Dataset content section start

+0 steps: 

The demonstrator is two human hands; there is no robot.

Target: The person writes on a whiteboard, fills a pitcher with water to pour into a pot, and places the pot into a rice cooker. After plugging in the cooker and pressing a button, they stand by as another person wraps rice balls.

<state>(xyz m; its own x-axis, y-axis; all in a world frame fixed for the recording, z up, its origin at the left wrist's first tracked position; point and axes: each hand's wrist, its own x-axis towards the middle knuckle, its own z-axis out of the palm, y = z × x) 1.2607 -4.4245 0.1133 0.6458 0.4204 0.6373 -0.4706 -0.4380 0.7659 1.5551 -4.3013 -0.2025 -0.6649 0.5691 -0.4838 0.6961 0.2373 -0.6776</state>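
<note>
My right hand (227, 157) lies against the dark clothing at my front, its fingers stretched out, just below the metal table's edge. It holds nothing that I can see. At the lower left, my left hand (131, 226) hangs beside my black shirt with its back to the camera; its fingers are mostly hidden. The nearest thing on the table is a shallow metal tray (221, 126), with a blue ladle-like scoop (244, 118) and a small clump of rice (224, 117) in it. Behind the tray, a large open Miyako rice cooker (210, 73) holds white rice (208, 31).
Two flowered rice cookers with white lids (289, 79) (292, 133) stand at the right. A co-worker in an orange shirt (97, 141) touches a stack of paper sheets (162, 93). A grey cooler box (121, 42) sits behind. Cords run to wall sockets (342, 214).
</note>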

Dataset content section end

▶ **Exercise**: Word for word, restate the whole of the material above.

▶ **The answer**:
+0 steps: 

The demonstrator is two human hands; there is no robot.

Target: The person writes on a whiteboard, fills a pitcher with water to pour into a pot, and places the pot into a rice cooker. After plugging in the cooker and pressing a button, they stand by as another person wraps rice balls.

<state>(xyz m; its own x-axis, y-axis; all in a world frame fixed for the recording, z up, its origin at the left wrist's first tracked position; point and axes: each hand's wrist, its own x-axis towards the middle knuckle, its own z-axis out of the palm, y = z × x) 1.2607 -4.4245 0.1133 0.6458 0.4204 0.6373 -0.4706 -0.4380 0.7659 1.5551 -4.3013 -0.2025 -0.6649 0.5691 -0.4838 0.6961 0.2373 -0.6776</state>
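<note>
My right hand (227, 157) lies against the dark clothing at my front, its fingers stretched out, just below the metal table's edge. It holds nothing that I can see. At the lower left, my left hand (131, 226) hangs beside my black shirt with its back to the camera; its fingers are mostly hidden. The nearest thing on the table is a shallow metal tray (221, 126), with a blue ladle-like scoop (244, 118) and a small clump of rice (224, 117) in it. Behind the tray, a large open Miyako rice cooker (210, 73) holds white rice (208, 31).
Two flowered rice cookers with white lids (289, 79) (292, 133) stand at the right. A co-worker in an orange shirt (97, 141) touches a stack of paper sheets (162, 93). A grey cooler box (121, 42) sits behind. Cords run to wall sockets (342, 214).
</note>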

What this exercise required has been given in full.